WORK ITEM:
Below is a block of records. Copy every line in it that contains the word "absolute".

[Source data]
[Start of section]

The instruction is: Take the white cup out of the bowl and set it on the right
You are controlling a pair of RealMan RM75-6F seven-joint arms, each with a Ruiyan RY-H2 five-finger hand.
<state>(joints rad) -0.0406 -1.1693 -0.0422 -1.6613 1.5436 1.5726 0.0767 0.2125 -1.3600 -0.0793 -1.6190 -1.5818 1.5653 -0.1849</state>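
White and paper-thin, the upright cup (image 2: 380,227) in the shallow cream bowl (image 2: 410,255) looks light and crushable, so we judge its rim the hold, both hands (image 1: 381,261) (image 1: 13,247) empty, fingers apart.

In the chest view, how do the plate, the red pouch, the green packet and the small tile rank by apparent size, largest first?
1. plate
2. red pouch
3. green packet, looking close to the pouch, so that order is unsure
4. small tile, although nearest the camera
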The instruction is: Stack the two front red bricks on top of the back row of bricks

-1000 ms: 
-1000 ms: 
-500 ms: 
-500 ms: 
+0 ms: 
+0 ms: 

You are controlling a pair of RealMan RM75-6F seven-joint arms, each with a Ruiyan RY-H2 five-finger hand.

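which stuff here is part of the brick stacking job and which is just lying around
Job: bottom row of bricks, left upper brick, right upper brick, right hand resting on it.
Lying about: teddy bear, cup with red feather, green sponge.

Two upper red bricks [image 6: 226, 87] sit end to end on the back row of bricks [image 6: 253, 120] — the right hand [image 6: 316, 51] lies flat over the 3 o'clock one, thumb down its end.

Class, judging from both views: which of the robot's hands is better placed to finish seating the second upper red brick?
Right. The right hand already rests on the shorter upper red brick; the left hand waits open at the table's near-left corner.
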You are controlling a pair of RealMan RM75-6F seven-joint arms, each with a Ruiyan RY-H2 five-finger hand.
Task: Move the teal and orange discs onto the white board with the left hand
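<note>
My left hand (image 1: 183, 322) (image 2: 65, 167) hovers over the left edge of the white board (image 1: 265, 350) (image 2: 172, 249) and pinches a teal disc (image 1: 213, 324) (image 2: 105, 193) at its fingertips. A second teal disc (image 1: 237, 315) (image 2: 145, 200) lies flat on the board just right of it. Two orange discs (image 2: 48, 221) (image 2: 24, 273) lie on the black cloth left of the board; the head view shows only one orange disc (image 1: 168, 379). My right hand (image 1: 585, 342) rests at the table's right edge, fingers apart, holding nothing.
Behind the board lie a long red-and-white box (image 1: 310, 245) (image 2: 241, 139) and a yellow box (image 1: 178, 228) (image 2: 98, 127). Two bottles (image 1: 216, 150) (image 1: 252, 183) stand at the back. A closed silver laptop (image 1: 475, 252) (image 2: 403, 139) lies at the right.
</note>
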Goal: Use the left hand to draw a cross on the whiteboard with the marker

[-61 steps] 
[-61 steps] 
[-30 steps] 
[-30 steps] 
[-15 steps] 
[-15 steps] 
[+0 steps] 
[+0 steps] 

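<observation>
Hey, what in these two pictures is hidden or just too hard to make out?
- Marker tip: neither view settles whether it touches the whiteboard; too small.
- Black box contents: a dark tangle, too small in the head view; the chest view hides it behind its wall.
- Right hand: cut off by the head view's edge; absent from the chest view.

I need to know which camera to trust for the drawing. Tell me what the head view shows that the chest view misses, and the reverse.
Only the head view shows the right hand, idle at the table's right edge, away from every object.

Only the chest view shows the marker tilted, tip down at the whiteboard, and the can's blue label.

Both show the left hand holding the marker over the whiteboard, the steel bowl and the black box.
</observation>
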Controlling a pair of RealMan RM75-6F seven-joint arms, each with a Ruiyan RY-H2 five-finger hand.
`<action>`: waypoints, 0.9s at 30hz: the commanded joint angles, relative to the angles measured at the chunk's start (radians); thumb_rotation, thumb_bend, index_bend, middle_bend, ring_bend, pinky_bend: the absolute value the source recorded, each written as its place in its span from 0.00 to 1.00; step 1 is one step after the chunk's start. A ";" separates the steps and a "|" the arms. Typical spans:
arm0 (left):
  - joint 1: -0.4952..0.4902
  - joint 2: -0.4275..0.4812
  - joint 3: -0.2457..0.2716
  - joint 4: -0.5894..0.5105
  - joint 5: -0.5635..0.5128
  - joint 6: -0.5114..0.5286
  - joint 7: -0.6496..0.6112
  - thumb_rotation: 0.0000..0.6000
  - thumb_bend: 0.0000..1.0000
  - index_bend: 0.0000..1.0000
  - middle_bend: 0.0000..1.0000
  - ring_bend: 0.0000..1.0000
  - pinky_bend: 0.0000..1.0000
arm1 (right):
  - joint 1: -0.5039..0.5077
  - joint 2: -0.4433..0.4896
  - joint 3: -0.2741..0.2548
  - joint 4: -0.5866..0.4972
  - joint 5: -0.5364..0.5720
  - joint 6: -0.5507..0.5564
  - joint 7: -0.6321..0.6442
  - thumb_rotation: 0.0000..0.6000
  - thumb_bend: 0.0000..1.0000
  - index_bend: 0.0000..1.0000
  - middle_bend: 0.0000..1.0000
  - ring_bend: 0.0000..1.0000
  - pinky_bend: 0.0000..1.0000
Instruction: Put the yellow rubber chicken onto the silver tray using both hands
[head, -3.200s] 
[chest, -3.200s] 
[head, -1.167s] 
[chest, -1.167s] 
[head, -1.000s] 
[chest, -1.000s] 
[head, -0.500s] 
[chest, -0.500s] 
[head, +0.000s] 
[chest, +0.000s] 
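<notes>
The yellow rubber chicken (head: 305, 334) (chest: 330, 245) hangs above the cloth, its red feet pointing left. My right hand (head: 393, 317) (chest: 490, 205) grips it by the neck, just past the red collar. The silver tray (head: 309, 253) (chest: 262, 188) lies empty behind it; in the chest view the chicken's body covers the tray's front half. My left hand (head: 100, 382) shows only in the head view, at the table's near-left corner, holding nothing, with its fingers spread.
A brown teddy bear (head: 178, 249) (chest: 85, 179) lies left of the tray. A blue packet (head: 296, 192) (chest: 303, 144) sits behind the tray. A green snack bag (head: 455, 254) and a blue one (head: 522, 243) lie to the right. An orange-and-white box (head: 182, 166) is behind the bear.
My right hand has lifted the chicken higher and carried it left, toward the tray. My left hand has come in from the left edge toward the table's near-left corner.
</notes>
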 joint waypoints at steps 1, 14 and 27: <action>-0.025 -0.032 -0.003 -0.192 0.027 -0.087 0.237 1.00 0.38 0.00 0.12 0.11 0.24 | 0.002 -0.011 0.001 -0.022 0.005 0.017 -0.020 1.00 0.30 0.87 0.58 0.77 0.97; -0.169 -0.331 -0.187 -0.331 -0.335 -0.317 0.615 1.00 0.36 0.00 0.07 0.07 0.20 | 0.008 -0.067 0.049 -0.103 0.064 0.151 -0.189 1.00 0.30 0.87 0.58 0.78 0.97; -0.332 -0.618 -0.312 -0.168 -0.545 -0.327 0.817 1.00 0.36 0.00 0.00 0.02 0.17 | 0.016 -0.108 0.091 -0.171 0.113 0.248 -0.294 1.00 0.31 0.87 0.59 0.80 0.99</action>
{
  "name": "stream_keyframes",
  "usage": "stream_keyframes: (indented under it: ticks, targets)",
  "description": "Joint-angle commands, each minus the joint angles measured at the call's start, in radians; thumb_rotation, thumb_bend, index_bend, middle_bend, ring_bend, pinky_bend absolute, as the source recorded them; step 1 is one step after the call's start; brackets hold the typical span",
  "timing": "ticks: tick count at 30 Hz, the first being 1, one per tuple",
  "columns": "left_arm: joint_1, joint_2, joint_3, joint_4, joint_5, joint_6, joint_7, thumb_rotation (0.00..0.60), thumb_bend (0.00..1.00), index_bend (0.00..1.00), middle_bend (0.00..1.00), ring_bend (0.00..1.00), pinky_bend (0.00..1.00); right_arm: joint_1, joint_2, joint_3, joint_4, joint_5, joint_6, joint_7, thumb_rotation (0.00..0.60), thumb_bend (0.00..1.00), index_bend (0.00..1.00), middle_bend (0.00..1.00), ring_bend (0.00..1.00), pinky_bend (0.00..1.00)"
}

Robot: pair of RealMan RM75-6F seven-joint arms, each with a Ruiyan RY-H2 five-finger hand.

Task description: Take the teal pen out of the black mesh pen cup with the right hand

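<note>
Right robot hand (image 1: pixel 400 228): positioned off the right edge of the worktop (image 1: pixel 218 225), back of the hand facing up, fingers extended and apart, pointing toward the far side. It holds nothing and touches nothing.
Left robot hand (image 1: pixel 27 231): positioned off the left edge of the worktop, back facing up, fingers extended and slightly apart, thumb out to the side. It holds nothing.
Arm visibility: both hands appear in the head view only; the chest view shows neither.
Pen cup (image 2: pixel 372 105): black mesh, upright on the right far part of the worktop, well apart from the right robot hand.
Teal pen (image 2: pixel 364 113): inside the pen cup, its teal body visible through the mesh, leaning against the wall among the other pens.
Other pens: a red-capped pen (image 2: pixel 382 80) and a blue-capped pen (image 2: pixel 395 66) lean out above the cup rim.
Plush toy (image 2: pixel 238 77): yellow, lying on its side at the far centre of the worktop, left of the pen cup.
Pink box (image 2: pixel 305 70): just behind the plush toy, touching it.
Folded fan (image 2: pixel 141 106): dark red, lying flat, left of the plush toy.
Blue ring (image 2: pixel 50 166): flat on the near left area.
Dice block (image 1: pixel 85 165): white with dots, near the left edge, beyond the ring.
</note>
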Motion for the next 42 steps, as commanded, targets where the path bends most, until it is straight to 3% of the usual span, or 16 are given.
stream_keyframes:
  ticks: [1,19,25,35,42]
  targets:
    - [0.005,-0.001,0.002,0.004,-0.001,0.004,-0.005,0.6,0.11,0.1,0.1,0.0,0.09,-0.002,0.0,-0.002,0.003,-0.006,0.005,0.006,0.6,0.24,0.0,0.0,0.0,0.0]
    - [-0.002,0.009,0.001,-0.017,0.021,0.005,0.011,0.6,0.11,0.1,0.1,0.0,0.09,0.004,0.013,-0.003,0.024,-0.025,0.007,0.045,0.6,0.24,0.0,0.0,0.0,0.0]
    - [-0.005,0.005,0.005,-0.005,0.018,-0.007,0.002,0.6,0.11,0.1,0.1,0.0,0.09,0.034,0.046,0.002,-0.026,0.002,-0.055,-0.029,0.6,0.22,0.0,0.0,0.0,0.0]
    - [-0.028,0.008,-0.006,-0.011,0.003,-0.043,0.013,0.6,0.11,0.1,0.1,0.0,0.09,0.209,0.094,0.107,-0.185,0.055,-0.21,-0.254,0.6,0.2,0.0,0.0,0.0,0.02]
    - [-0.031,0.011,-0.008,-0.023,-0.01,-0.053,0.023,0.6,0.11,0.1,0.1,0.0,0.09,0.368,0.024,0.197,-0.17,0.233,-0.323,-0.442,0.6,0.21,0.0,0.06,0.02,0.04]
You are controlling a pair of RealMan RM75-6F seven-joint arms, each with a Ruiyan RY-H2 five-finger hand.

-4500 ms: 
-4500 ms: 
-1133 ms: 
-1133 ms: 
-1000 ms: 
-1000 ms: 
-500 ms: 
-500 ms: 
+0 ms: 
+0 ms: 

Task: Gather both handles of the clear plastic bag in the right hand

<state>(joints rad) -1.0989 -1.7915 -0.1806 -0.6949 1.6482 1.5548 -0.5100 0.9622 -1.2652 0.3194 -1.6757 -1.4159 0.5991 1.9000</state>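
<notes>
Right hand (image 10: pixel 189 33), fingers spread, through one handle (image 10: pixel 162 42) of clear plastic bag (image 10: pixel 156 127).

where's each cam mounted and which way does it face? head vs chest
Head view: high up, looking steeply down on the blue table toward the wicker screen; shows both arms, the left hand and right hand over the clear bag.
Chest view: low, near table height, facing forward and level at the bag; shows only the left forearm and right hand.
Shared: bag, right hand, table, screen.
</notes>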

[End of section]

ANSWER TO THIS PROBLEM:
`<action>`: waypoints, 0.9s at 30hz: the commanded joint angles, relative to the angles measured at the chunk's start (radians); thumb_rotation, thumb_bend, index_bend, middle_bend, ring_bend, pinky_bend: the absolute value the source recorded, each written as its place in its span from 0.00 to 1.00; step 1 is one step after the chunk's start. A ";" separates the steps and a "|" the arms. Typical spans:
  "description": "Joint-angle commands, each minus the joint angles measured at the call's start, in radians; thumb_rotation, thumb_bend, index_bend, middle_bend, ring_bend, pinky_bend absolute, as the source recorded them; step 1 is one step after the call's start; brackets hold the typical span",

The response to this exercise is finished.